The plaintiff’s negligence claim was based on alleged negligent training, but the court dismissed that claim on similar reasoning.  Because the FDA had reviewed and approved the manufacturer’s training manual, the manufacturer argued express preemption.  Citing California’s apparent recognition of a negligence-in-training claim (which we disagree with), the district court noted that the plaintiff had not alleged any deviation from the FDA-approved training, but that the manufacturer had provided training outside the scope its PMA submission, which somehow would avoid preemption.  But again, the plaintiff did not allege a plausible causal link between any alleged negligence and the plaintiff’s injuries, so the claim failed regardless.  Id. at *22-*25.  We have read this part of the order multiple times, and to be honest, we cannot see how a “negligent training” claim involving a PMA device can ever escape express preemption.  If the FDA has erected requirements governing training, then a state-law claim purporting to hold the manufacturer liable for additional training would be “different from” what the FDA required.  If the FDA has not, then preemption flows from the statute’s “in addition to” language.  So either way there would be preemption by Section 360k(a).  But a dismissal is a dismissal, so we will move on.
With regard to failure-to-warn, the plaintiff attempted to track a post-Stengel failure-to-warn-the-FDA claim (which is another theory we think is dead wrong).  The district court dismissed this claim along the same pattern:  Even accepting the allegation that the manufacturer did not timely report similar adverse events to the FDA, and even accepting that California recognizes a negligence claim based on a failure to report, the plaintiff did not allege that her physician would have learned of the events even if they had been reported.  Indeed, the manufacturer already warned physicians about the exact risks at issue anyway.  Id. at *25-*27.  In other words, timely reporting would not have changed the physician’s treating decision.  This again is a failure of causation.
Finally, the express warranty and the various fraud claims.  Apparently the product manufacturer had a blog (perish the thought) where a blogger wrote under the pseudonym “Judy.”  As it turns out, “Judy” was not the blogger’s real name, and she never used the product.  Aha, said the plaintiff.  Meh, said the district court.  The plaintiff did not allege that the product failed to conform to statements made in the blog, and she did not allege with any particularity the “who, what, when, where, and how” that Rule 9(b) requires for fraud-based claims.  All she alleged was that the blog was “ghostwritten,” which “is not a ‘promise’ or a ‘description’ of the . . . product” in any sense.  Id. at *27-*32.
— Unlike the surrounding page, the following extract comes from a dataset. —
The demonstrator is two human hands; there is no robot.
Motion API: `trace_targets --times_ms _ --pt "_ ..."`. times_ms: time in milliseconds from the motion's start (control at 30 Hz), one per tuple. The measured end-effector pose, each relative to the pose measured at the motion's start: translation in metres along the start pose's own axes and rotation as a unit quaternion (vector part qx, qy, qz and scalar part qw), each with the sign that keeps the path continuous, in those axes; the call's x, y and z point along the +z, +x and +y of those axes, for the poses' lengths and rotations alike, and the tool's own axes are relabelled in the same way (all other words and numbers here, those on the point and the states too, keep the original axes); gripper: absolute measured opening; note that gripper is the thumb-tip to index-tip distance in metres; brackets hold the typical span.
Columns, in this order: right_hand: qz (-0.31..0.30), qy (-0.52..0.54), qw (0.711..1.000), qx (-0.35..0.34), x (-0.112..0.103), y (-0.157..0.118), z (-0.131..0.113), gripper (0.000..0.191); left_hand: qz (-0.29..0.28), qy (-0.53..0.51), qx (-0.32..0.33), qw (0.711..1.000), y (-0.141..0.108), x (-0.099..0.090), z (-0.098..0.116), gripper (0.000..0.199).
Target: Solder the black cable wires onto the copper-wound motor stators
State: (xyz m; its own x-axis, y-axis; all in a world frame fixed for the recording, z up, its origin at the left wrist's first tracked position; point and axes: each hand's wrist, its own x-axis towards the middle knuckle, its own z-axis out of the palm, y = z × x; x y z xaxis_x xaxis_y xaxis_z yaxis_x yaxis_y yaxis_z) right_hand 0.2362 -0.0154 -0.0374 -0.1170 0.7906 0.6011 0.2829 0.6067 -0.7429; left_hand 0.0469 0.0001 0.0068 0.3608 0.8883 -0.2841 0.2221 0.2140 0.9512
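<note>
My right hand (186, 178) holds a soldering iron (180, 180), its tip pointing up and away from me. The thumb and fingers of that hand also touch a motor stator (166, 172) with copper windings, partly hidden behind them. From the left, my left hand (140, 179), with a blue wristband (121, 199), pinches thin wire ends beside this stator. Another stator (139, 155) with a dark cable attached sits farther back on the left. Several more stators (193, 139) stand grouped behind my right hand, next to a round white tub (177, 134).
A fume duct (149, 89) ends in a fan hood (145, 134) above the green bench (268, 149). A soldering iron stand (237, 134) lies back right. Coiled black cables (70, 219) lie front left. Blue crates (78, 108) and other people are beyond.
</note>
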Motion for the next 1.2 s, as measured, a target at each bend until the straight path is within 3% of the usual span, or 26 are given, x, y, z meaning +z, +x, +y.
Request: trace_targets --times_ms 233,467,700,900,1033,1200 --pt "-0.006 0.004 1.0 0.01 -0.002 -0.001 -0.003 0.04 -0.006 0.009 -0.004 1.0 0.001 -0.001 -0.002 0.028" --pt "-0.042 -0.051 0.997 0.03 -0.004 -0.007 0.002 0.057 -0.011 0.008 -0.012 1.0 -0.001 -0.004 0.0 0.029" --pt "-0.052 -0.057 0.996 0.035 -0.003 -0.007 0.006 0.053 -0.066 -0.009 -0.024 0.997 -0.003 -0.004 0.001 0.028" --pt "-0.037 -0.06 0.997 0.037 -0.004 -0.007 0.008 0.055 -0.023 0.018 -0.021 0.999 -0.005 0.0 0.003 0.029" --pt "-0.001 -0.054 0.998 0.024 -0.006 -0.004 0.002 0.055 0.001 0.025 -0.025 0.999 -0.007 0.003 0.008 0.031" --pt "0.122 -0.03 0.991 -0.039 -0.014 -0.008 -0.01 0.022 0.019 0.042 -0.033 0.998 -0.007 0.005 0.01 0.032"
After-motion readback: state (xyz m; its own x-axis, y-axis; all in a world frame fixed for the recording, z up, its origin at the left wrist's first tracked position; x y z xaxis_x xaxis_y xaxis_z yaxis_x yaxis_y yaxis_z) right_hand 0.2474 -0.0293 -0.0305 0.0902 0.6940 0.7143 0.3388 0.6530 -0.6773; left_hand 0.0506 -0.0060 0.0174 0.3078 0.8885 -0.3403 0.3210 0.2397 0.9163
So why is this complete dismissal a base hit, and not a homerun?  The district court granted leave to amend on many of the claims, which causes us to sigh.  But the court’s stated intention to hold plaintiff to her pleading burden—and particularly her burden to plead causation for each of the non-preempted claims—certainly gave her a tough row to hoe. As we were writing this post, we were wondering to ourselves how the plaintiff could possibly plead viable claims. Apparently, the plaintiff was wondering the same thing:  She voluntarily dismissed her complaint two days after the order was filed.